- TASK BRIEF
Up to and including the line with "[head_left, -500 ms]", please set down the entries below exactly, starting from the first line.

- Data extracted from a collection
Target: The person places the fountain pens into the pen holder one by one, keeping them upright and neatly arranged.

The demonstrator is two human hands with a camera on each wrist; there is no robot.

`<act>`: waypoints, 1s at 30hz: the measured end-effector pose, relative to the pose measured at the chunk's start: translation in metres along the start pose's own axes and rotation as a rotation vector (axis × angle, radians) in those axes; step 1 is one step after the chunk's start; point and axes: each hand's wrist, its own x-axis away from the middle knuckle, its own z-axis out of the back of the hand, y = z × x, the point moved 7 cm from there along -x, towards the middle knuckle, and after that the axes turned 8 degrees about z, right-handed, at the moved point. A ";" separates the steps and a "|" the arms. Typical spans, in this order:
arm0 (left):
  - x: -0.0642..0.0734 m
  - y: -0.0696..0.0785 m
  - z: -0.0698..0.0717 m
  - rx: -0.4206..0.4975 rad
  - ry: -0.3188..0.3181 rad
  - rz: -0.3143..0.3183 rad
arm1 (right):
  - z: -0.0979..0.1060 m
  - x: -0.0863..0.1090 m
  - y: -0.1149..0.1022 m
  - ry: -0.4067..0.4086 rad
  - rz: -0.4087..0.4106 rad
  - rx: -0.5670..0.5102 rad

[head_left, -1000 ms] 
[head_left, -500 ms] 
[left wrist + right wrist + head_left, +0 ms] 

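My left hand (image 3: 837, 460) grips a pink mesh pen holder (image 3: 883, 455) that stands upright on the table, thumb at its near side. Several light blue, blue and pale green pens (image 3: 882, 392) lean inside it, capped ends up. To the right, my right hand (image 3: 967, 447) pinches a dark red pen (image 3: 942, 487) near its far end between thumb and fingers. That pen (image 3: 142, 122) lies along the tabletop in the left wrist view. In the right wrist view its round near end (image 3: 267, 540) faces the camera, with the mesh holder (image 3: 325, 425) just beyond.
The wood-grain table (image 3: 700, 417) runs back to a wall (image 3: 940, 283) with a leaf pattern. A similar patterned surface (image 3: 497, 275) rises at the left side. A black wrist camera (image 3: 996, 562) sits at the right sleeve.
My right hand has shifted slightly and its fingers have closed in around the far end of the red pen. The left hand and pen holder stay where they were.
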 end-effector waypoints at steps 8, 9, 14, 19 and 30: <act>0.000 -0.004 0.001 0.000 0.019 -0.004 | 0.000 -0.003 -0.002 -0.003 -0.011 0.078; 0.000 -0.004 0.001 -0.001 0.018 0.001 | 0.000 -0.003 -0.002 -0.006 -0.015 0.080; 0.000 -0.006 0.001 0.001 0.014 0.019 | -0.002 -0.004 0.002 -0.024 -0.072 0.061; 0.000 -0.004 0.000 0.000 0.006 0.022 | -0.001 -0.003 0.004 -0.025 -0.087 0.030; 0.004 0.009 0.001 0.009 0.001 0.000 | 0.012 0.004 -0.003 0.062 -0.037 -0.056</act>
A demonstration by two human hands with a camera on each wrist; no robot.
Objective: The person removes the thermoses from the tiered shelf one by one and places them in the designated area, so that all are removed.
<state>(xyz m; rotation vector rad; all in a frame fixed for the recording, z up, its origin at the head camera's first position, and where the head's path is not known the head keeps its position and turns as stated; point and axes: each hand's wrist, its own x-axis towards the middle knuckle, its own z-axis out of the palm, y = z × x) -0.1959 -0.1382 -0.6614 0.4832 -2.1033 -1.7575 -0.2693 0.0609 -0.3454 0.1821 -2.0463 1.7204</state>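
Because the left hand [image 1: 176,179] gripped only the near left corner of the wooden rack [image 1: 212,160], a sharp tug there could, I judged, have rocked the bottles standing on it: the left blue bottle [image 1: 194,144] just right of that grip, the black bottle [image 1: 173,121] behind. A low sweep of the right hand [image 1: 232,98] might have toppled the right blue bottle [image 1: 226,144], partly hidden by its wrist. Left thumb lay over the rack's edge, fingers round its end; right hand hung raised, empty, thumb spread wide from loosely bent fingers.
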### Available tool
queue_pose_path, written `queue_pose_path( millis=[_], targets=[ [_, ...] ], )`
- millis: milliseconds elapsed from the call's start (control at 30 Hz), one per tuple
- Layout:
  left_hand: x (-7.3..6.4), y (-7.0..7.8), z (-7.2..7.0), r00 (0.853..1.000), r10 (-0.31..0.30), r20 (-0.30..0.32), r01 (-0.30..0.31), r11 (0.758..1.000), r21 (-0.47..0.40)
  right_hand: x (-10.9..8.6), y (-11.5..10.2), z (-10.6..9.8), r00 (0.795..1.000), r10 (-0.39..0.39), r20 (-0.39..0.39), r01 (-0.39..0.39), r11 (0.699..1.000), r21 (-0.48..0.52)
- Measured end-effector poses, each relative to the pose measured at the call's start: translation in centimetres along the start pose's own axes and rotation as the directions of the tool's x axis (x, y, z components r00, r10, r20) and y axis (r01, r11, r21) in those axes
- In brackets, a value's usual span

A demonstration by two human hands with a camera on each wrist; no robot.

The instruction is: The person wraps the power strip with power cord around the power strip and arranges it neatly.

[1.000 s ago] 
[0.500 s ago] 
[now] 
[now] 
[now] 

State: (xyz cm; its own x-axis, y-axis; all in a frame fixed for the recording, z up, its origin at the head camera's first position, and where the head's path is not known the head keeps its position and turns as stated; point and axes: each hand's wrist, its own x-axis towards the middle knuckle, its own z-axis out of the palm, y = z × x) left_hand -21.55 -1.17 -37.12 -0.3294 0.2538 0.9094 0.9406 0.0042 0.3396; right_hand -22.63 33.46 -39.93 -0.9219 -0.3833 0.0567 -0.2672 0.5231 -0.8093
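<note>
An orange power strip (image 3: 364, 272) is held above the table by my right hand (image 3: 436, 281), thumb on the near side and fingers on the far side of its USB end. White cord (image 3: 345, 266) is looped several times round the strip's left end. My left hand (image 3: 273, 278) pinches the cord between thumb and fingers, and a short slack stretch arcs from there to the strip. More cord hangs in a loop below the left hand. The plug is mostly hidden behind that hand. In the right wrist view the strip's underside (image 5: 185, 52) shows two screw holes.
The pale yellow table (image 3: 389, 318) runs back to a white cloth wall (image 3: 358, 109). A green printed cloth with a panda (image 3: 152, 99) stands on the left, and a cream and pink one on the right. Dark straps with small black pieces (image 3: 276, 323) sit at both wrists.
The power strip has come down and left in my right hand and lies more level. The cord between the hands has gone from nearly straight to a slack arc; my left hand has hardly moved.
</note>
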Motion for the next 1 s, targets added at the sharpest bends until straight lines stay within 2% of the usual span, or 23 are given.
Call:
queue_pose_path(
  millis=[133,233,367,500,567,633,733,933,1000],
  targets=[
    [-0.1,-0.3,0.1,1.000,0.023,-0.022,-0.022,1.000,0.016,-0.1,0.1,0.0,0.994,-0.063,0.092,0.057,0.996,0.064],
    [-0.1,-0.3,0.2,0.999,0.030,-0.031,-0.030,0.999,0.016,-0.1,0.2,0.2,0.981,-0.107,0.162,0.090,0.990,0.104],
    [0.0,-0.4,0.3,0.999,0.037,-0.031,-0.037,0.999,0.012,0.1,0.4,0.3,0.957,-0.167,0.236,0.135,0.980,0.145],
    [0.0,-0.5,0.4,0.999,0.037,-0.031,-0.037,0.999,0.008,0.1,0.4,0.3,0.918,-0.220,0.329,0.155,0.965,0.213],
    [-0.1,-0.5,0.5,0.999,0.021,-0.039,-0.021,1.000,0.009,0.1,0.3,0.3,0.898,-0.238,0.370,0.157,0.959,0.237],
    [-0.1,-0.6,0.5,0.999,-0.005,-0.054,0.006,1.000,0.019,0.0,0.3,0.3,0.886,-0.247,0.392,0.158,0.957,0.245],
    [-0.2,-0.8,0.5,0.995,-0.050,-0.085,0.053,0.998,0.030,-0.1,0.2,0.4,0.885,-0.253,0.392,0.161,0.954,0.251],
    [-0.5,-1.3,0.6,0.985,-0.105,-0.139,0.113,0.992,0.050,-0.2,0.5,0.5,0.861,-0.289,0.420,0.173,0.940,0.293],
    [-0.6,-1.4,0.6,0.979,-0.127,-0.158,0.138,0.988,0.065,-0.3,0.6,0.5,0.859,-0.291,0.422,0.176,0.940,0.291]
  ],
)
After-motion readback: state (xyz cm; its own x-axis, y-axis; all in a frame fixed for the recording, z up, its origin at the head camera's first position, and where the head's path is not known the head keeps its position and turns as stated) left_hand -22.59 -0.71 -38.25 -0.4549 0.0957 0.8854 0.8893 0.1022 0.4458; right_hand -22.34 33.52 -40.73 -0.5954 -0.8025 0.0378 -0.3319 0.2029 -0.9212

- YOUR RESPONSE
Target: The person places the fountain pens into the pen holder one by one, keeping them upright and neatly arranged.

The demonstrator is two human hands with a camera on each wrist; there is no robot.

`<act>`: waypoints, 1s at 30hz: the measured end-effector pose, relative to the pose measured at the chunk's start: translation in metres along the start pose's own axes and rotation as a rotation vector (axis × angle, radians) in those axes; step 1 is one step after the chunk's start; point and axes: each hand's wrist, its own x-axis away from the middle knuckle, its own z-axis out of the back of the hand, y = z × x, the point moved 7 cm from there along -x, towards the middle knuckle, and after that the axes turned 8 degrees about z, right-handed, at the moved point. A ";" separates the steps and a "|" the arms. Typical spans, in this order:
arm0 (left):
  - x: -0.0642..0.0734 m
  - y: -0.0696..0.0785 m
  - z: -0.0698..0.0717 m
  - rx: -0.4206..0.4975 rad
  - ry: -0.3188..0.3181 rad
  - rz: -0.3143..0.3183 rad
arm1 (right):
  - z: -0.0979..0.1060 m
  - x: -0.0863..0.1090 m
  - y: -0.1149..0.1022 m
  - ry: -0.4067..0.4086 rad
  - rz: -0.4087..0.4106 rad
  - rx: -0.5670..0.5102 rad

[head_left, -1000 ms] 
[head_left, -500 ms] 

No further output is needed.